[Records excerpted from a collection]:

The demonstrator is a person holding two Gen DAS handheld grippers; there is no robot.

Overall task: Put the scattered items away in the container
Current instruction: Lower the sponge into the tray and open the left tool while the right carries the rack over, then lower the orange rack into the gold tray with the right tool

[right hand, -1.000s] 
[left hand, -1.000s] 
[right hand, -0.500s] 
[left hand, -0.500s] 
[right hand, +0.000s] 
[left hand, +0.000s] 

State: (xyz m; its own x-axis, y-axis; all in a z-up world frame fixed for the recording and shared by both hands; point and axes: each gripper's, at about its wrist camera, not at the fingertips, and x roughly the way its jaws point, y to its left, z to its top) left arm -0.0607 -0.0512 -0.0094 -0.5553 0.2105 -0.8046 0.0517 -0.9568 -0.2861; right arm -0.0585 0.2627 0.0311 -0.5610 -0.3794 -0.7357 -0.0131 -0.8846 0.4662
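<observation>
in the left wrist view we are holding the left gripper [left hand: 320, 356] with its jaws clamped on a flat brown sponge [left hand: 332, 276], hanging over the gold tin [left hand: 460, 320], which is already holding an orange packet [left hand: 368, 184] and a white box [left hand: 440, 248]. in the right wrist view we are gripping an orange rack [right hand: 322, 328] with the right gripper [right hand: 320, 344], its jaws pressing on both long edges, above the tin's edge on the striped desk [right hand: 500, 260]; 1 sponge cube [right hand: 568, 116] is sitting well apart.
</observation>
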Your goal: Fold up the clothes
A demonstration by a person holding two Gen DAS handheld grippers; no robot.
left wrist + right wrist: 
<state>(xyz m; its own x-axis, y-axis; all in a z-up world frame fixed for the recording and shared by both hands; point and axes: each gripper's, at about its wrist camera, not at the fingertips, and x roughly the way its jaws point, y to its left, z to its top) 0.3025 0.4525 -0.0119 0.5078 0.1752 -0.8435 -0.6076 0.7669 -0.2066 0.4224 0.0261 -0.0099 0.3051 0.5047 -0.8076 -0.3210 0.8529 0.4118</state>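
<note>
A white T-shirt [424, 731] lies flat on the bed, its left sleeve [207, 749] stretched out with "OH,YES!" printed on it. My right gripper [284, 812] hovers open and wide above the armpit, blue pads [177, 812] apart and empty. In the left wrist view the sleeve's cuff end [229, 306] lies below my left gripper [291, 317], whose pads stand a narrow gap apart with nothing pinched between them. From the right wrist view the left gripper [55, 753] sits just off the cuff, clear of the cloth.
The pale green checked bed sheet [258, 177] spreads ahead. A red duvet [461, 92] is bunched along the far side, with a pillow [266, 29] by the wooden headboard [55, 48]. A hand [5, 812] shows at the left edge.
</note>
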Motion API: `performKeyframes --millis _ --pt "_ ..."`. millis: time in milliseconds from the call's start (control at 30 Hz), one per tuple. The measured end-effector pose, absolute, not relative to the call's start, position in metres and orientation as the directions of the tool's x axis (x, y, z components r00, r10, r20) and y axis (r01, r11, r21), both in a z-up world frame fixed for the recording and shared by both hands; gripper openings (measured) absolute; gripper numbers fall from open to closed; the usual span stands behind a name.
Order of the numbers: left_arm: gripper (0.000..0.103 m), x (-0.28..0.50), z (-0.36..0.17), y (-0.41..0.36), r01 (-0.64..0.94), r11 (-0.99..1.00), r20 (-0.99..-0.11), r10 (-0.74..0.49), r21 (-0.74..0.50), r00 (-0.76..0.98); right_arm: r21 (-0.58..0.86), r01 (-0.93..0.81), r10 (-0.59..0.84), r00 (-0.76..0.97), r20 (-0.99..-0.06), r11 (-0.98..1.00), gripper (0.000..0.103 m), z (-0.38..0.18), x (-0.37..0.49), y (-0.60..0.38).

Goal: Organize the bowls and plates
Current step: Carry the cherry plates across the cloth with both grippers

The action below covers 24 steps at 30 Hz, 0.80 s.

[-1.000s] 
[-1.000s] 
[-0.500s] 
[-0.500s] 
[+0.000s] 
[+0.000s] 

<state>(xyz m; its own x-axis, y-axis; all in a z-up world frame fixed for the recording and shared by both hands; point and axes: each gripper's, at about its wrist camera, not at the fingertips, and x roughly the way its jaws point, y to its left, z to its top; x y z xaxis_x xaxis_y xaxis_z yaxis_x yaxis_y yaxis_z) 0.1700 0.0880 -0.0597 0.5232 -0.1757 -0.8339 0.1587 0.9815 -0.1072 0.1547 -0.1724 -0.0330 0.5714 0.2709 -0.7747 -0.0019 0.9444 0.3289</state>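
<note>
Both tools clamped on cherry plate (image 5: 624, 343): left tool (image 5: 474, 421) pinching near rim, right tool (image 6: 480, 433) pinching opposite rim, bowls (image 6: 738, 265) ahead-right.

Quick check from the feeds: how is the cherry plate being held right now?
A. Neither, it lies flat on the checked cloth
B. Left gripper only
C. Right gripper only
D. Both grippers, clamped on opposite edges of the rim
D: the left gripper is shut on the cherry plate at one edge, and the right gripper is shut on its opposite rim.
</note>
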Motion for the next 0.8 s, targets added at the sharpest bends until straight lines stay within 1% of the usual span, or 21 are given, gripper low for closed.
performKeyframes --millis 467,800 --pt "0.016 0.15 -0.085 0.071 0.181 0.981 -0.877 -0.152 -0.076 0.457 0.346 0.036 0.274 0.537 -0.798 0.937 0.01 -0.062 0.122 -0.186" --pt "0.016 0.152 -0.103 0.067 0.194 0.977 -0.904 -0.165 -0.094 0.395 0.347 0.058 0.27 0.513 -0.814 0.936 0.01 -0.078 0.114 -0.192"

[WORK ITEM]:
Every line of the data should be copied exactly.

[SOLUTION TO THE EXERCISE]:
The demonstrator is a person holding two Gen DAS handheld grippers; there is no robot.

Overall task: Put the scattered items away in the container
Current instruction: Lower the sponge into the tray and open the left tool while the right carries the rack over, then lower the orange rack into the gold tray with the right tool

[right hand, -1.000s] 
[left hand, -1.000s] 
[right hand, -0.500s] 
[left hand, -0.500s] 
[right hand, +0.000s] 
[left hand, +0.000s] 

State: (xyz m; its own x-axis, y-axis; all in a z-up world frame fixed for the recording and shared by both hands; point and axes: each gripper's, at about its wrist camera, not at the fingertips, and x roughly the way its jaws point, y to its left, z to its top) left arm -0.0607 -0.0512 -0.0094 -0.5553 0.2105 -0.8046 0.0517 -0.9568 -0.2861; right arm -0.0585 0.2627 0.0311 -0.5610 -0.3794 -0.7357 -0.0131 -0.8846 0.4662
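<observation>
in the left wrist view we are holding the left gripper [left hand: 320, 356] with its jaws clamped on a flat brown sponge [left hand: 332, 276], hanging over the gold tin [left hand: 460, 320], which is already holding an orange packet [left hand: 368, 184] and a white box [left hand: 440, 248]. in the right wrist view we are gripping an orange rack [right hand: 322, 328] with the right gripper [right hand: 320, 344], its jaws pressing on both long edges, above the tin's edge on the striped desk [right hand: 500, 260]; 1 sponge cube [right hand: 568, 116] is sitting well apart.
</observation>
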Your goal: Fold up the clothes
A demonstration by a person holding two Gen DAS handheld grippers; no robot.
left wrist + right wrist: 
<state>(xyz m; its own x-axis, y-axis; all in a z-up world frame fixed for the recording and shared by both hands; point and axes: each gripper's, at about its wrist camera, not at the fingertips, and x roughly the way its jaws point, y to its left, z to its top) 0.3025 0.4525 -0.0119 0.5078 0.1752 -0.8435 -0.6076 0.7669 -0.2066 0.4224 0.0261 -0.0099 0.3051 0.5047 -0.8076 -0.3210 0.8529 0.4118</state>
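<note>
A white T-shirt [424, 731] lies flat on the bed, its left sleeve [207, 749] stretched out with "OH,YES!" printed on it. My right gripper [284, 812] hovers open and wide above the armpit, blue pads [177, 812] apart and empty. In the left wrist view the sleeve's cuff end [229, 306] lies below my left gripper [291, 317], whose pads stand a narrow gap apart with nothing pinched between them. From the right wrist view the left gripper [55, 753] sits just off the cuff, clear of the cloth.
The pale green checked bed sheet [258, 177] spreads ahead. A red duvet [461, 92] is bunched along the far side, with a pillow [266, 29] by the wooden headboard [55, 48]. A hand [5, 812] shows at the left edge.
</note>
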Motion API: `performKeyframes --millis _ --pt "_ ..."`. millis: time in milliseconds from the call's start (control at 30 Hz), one per tuple. The measured end-effector pose, absolute, not relative to the call's start, position in metres and orientation as the directions of the tool's x axis (x, y, z components r00, r10, r20) and y axis (r01, r11, r21), both in a z-up world frame fixed for the recording and shared by both hands; gripper openings (measured) absolute; gripper numbers fall from open to closed; the usual span stands behind a name.
Order of the numbers: left_arm: gripper (0.000..0.103 m), x (-0.28..0.50), z (-0.36..0.17), y (-0.41..0.36), r01 (-0.64..0.94), r11 (-0.99..1.00), r20 (-0.99..-0.11), r10 (-0.74..0.49), r21 (-0.74..0.50), r00 (-0.76..0.98); right_arm: r21 (-0.58..0.86), r01 (-0.93..0.81), r10 (-0.59..0.84), r00 (-0.76..0.97), r20 (-0.99..-0.06), r11 (-0.98..1.00), gripper (0.000..0.103 m), z (-0.38..0.18), x (-0.37..0.49), y (-0.60..0.38).

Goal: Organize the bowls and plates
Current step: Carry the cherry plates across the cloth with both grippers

The action below covers 24 steps at 30 Hz, 0.80 s.

[-1.000s] 
[-1.000s] 
[-0.500s] 
[-0.500s] 
[+0.000s] 
[+0.000s] 

<state>(xyz m; its own x-axis, y-axis; all in a z-up world frame fixed for the recording and shared by both hands; point and axes: each gripper's, at about its wrist camera, not at the fingertips, and x roughly the way its jaws point, y to its left, z to its top; x y z xaxis_x xaxis_y xaxis_z yaxis_x yaxis_y yaxis_z) 0.1700 0.0880 -0.0597 0.5232 -0.1757 -0.8339 0.1587 0.9815 -0.1072 0.1547 -0.1724 -0.0330 0.5714 0.2709 -0.7747 -0.0019 0.9444 0.3289</state>
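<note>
Both tools clamped on cherry plate (image 5: 624, 343): left tool (image 5: 474, 421) pinching near rim, right tool (image 6: 480, 433) pinching opposite rim, bowls (image 6: 738, 265) ahead-right.

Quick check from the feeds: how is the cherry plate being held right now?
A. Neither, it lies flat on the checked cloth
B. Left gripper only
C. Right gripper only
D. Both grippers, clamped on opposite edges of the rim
D: the left gripper is shut on the cherry plate at one edge, and the right gripper is shut on its opposite rim.
</note>
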Motion for the next 0.8 s, targets added at the sharpest bends until straight lines stay within 1% of the usual span, or 21 are given, gripper low for closed.
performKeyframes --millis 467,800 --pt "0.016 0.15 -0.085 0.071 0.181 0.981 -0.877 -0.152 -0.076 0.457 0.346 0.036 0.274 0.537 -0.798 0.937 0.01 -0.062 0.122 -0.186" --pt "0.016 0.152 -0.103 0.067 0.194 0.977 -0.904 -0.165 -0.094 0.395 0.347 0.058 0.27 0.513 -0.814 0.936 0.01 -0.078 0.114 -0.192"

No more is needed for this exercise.